— Instructions to follow —
Copy each line of the records that contains the word "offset".

* * * * * * *

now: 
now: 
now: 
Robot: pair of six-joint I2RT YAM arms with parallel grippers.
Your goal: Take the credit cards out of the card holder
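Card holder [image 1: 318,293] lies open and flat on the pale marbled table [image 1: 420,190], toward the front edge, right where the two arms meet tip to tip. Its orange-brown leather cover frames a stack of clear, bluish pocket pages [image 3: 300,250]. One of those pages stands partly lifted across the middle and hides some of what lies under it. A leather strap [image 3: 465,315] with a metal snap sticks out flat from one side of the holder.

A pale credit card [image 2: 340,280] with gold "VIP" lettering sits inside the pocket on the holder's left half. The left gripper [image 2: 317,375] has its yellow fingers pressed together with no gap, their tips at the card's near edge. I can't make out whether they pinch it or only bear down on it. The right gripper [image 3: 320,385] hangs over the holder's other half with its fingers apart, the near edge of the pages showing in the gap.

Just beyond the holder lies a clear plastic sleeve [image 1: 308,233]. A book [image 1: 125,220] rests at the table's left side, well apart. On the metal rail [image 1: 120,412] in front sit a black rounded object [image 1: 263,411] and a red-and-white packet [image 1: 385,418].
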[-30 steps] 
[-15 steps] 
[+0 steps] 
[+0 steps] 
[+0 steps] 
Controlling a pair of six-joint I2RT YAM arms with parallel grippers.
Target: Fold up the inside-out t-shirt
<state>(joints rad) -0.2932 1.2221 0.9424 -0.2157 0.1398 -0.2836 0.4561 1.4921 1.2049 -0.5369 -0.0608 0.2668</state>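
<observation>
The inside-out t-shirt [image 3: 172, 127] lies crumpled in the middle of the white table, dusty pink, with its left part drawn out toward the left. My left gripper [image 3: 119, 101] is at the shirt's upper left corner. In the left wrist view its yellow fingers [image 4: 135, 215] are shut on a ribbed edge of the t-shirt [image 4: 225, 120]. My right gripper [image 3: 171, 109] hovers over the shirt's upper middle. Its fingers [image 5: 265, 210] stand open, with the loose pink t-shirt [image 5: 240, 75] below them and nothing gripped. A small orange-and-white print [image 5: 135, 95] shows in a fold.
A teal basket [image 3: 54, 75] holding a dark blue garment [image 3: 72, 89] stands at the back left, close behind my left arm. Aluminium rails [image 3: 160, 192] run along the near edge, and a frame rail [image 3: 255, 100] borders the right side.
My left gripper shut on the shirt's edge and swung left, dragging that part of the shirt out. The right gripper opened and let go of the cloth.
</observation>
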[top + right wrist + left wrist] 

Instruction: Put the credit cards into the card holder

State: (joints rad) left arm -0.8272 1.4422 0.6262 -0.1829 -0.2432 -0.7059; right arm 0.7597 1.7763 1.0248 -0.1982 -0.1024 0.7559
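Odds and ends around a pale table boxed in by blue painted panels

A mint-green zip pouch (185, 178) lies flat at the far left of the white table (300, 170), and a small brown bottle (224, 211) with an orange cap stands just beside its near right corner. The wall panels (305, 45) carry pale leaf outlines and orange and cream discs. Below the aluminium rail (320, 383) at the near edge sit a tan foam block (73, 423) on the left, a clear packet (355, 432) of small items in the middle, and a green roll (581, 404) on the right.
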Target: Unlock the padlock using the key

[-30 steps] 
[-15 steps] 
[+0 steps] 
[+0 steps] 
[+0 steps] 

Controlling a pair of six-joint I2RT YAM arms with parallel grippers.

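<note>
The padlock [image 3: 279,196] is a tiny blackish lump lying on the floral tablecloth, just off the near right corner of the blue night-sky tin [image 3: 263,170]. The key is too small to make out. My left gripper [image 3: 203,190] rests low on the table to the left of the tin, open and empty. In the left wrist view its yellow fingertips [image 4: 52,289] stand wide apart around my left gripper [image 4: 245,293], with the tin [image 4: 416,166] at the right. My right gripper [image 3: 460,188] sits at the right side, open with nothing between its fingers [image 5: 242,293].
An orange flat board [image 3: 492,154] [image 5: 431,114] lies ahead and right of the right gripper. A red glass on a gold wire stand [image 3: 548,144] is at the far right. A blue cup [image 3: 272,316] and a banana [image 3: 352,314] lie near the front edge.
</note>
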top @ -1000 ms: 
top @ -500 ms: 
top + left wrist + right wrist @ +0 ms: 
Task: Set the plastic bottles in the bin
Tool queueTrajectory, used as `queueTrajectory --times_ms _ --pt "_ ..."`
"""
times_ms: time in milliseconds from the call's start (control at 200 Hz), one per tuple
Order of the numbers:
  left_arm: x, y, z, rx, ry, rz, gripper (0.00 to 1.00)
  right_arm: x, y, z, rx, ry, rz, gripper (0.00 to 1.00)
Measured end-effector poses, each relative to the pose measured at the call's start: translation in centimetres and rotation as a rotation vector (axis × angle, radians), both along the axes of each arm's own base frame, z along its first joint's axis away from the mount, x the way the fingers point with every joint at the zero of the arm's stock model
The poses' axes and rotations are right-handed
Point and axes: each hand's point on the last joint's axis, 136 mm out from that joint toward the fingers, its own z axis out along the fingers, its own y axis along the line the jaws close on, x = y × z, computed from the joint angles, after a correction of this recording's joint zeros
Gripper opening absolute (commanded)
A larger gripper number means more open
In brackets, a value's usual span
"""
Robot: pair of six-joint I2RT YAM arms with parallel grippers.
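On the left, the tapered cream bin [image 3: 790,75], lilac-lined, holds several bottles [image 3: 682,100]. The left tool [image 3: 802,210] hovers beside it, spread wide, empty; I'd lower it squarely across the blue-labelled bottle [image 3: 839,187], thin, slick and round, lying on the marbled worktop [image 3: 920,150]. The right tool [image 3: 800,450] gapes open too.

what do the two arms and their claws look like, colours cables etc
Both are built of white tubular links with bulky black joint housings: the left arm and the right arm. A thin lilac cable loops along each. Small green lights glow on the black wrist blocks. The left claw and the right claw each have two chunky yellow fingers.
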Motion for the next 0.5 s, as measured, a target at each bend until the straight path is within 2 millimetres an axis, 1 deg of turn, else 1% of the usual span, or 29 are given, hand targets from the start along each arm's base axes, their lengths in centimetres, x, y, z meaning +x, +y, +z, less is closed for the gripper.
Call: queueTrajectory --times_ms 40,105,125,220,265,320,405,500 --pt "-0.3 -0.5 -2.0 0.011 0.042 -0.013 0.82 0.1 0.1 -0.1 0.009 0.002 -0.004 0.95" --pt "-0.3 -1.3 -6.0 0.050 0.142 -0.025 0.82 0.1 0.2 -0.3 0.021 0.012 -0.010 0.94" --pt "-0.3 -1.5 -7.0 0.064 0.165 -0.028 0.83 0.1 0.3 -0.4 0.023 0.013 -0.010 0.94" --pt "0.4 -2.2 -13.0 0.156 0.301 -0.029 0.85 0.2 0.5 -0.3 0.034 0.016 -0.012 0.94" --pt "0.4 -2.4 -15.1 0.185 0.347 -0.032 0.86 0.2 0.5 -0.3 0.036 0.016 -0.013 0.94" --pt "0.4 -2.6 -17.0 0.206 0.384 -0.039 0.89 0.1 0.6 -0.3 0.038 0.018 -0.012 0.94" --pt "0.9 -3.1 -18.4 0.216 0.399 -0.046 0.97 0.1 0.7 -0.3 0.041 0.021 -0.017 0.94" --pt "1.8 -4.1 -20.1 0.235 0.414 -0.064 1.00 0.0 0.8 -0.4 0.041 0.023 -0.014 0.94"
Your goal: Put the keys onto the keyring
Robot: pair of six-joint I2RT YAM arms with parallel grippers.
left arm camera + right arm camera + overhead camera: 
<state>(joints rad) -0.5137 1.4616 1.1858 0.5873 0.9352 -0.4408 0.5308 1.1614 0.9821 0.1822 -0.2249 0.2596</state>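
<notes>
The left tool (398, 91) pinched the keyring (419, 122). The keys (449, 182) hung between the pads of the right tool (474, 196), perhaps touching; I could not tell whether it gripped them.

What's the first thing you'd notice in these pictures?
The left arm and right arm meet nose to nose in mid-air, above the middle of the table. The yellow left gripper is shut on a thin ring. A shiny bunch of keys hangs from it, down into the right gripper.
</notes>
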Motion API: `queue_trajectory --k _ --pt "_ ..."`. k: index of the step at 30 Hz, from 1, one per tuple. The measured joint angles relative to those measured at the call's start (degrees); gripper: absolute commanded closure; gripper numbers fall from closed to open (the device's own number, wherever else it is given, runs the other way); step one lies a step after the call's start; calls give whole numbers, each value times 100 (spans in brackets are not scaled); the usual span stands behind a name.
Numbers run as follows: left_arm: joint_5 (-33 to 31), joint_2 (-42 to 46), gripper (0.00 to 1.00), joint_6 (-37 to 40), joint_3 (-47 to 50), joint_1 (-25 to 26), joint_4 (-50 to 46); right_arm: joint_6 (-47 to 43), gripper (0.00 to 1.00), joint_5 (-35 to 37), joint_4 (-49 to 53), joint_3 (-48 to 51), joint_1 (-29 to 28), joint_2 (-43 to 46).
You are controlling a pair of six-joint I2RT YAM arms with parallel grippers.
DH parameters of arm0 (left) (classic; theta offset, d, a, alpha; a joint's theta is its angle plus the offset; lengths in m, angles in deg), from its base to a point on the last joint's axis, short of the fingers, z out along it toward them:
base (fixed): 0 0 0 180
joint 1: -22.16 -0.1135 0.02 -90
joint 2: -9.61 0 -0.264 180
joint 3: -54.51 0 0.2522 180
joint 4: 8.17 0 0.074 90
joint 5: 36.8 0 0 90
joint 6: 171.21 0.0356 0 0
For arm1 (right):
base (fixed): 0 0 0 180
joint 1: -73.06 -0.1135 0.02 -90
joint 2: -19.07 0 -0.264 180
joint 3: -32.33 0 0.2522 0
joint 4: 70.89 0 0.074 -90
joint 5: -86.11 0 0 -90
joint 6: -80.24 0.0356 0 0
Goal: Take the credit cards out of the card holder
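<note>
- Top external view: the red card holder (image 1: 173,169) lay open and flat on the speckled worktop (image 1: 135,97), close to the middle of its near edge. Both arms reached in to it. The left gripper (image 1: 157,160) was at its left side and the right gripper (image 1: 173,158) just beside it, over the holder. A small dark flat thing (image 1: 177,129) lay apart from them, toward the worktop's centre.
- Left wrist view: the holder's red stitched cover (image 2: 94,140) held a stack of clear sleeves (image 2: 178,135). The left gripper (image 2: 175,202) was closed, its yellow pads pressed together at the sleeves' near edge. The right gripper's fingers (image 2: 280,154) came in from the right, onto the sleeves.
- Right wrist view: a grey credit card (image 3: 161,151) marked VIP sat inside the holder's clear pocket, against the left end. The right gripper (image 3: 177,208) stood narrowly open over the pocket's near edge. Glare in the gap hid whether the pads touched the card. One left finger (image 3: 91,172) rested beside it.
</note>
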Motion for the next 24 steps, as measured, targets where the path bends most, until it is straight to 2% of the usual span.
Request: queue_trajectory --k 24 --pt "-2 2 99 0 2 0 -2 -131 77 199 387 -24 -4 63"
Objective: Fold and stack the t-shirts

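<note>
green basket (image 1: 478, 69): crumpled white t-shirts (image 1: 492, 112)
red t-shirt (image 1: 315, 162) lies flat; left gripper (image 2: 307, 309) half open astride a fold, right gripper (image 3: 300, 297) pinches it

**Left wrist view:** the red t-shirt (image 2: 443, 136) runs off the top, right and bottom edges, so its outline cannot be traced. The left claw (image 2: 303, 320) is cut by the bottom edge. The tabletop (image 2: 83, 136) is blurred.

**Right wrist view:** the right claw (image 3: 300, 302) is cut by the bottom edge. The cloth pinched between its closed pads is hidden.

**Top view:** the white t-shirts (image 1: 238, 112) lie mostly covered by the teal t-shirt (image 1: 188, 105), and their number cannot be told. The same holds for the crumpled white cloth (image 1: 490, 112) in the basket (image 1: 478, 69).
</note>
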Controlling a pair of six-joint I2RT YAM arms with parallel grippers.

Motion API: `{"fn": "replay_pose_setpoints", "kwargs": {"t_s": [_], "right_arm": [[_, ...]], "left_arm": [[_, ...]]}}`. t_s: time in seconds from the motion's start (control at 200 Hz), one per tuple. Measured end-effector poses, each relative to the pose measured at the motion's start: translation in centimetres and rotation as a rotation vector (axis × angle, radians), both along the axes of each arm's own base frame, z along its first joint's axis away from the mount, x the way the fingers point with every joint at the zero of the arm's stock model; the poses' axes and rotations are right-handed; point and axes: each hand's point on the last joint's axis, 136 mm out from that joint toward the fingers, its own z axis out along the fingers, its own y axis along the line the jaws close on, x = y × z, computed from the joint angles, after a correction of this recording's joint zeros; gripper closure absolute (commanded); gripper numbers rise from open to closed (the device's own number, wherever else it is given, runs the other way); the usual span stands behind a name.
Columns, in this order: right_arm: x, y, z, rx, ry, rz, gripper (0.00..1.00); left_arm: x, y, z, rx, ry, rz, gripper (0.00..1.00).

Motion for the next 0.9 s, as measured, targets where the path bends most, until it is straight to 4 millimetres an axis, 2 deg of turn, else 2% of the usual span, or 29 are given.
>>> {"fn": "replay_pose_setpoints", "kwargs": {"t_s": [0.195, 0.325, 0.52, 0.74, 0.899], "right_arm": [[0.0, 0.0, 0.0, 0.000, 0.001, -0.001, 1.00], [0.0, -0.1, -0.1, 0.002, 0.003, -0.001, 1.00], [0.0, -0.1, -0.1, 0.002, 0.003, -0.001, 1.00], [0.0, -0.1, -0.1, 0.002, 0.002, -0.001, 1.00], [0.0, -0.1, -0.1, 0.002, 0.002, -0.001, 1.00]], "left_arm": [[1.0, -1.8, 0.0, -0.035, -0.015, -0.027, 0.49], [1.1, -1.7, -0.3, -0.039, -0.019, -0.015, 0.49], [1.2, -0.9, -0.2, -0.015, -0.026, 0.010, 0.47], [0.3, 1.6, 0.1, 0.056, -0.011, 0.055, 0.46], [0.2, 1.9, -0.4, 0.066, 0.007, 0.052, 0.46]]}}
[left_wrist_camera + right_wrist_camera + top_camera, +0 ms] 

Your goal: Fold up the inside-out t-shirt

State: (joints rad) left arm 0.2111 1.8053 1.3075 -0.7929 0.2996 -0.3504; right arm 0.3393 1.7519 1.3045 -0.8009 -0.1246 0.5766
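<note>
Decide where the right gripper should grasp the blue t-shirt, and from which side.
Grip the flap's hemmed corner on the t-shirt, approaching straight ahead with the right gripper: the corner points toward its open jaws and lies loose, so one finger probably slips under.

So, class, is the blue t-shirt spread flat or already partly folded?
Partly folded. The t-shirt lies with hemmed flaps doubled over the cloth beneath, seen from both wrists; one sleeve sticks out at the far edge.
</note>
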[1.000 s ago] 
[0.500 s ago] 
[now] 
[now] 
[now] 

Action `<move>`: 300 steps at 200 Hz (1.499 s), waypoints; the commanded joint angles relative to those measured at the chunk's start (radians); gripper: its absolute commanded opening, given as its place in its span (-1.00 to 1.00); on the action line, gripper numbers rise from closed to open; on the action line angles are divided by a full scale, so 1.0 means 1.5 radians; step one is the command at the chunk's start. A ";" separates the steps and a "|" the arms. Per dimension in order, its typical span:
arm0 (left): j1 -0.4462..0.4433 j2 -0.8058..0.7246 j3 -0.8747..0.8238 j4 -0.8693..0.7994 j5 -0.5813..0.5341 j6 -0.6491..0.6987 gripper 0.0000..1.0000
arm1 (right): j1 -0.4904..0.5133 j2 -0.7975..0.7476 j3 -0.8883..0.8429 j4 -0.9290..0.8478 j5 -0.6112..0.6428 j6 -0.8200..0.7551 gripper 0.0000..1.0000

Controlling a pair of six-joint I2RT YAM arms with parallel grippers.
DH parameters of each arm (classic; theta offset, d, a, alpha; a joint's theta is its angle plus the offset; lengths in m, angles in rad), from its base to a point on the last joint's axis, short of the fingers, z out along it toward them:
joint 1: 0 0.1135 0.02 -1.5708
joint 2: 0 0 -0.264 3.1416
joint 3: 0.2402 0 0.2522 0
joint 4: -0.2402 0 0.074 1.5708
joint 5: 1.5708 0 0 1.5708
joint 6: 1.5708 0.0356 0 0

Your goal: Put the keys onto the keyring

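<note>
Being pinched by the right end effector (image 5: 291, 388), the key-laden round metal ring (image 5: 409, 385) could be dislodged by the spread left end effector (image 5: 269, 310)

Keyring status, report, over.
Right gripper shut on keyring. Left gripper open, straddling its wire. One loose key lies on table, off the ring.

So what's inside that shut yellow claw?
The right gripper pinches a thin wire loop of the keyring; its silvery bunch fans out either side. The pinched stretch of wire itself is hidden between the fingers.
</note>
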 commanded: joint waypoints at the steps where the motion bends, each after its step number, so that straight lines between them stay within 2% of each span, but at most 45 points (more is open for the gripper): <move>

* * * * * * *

— Solution to the problem —
DH parameters of arm0 (left) (classic; theta offset, d, a, alpha; a joint's theta is its angle plus the offset; lengths in m, angles in deg), from its base to a point on the last joint's axis, short of the fingers, z out along it toward them:
DH parameters of each arm (classic; theta offset, d, a, alpha; a joint's theta is its angle plus the offset; lengths in m, angles in rad), from its base to a point on the last joint's axis, short of the fingers, z out along it toward them:

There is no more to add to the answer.